What you should do:
Print the listing below in its entirety, character for character.
Exercise data section start
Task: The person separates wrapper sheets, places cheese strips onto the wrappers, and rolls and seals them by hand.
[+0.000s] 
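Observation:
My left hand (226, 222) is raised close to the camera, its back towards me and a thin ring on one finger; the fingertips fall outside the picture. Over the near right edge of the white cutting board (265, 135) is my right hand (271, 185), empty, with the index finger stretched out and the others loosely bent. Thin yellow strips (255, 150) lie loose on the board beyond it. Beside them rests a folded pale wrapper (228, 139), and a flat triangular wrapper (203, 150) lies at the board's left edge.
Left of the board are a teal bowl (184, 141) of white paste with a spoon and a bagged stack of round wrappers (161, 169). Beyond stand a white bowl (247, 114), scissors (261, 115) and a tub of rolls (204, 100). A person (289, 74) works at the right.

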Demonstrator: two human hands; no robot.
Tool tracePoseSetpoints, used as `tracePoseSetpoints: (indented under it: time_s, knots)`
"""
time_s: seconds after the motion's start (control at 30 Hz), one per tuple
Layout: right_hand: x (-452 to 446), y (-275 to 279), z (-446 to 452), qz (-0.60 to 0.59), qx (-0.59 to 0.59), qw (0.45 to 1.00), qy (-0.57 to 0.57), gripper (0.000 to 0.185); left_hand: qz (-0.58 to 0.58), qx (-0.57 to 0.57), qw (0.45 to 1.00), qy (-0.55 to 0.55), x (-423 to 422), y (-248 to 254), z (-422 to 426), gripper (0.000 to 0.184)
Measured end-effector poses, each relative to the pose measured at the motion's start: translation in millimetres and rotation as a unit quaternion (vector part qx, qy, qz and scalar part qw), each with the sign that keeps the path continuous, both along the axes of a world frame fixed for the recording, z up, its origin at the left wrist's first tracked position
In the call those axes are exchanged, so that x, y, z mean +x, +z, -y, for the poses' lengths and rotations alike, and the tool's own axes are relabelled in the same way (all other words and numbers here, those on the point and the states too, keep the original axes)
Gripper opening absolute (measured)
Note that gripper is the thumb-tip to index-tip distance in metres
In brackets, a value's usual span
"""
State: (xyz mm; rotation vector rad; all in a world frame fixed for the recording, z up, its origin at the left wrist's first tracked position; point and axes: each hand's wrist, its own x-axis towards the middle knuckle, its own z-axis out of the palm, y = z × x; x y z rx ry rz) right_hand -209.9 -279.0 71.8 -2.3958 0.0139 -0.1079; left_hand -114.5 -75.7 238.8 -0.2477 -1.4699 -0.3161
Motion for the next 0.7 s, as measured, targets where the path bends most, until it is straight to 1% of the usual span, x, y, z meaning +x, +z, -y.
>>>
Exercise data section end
Output for this exercise:
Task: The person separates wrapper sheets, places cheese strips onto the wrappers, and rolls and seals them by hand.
[+0.000s] 
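Observation:
My left hand (226, 222) is raised close to the camera, its back towards me and a thin ring on one finger; the fingertips fall outside the picture. Over the near right edge of the white cutting board (265, 135) is my right hand (271, 185), empty, with the index finger stretched out and the others loosely bent. Thin yellow strips (255, 150) lie loose on the board beyond it. Beside them rests a folded pale wrapper (228, 139), and a flat triangular wrapper (203, 150) lies at the board's left edge.
Left of the board are a teal bowl (184, 141) of white paste with a spoon and a bagged stack of round wrappers (161, 169). Beyond stand a white bowl (247, 114), scissors (261, 115) and a tub of rolls (204, 100). A person (289, 74) works at the right.
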
Demonstrator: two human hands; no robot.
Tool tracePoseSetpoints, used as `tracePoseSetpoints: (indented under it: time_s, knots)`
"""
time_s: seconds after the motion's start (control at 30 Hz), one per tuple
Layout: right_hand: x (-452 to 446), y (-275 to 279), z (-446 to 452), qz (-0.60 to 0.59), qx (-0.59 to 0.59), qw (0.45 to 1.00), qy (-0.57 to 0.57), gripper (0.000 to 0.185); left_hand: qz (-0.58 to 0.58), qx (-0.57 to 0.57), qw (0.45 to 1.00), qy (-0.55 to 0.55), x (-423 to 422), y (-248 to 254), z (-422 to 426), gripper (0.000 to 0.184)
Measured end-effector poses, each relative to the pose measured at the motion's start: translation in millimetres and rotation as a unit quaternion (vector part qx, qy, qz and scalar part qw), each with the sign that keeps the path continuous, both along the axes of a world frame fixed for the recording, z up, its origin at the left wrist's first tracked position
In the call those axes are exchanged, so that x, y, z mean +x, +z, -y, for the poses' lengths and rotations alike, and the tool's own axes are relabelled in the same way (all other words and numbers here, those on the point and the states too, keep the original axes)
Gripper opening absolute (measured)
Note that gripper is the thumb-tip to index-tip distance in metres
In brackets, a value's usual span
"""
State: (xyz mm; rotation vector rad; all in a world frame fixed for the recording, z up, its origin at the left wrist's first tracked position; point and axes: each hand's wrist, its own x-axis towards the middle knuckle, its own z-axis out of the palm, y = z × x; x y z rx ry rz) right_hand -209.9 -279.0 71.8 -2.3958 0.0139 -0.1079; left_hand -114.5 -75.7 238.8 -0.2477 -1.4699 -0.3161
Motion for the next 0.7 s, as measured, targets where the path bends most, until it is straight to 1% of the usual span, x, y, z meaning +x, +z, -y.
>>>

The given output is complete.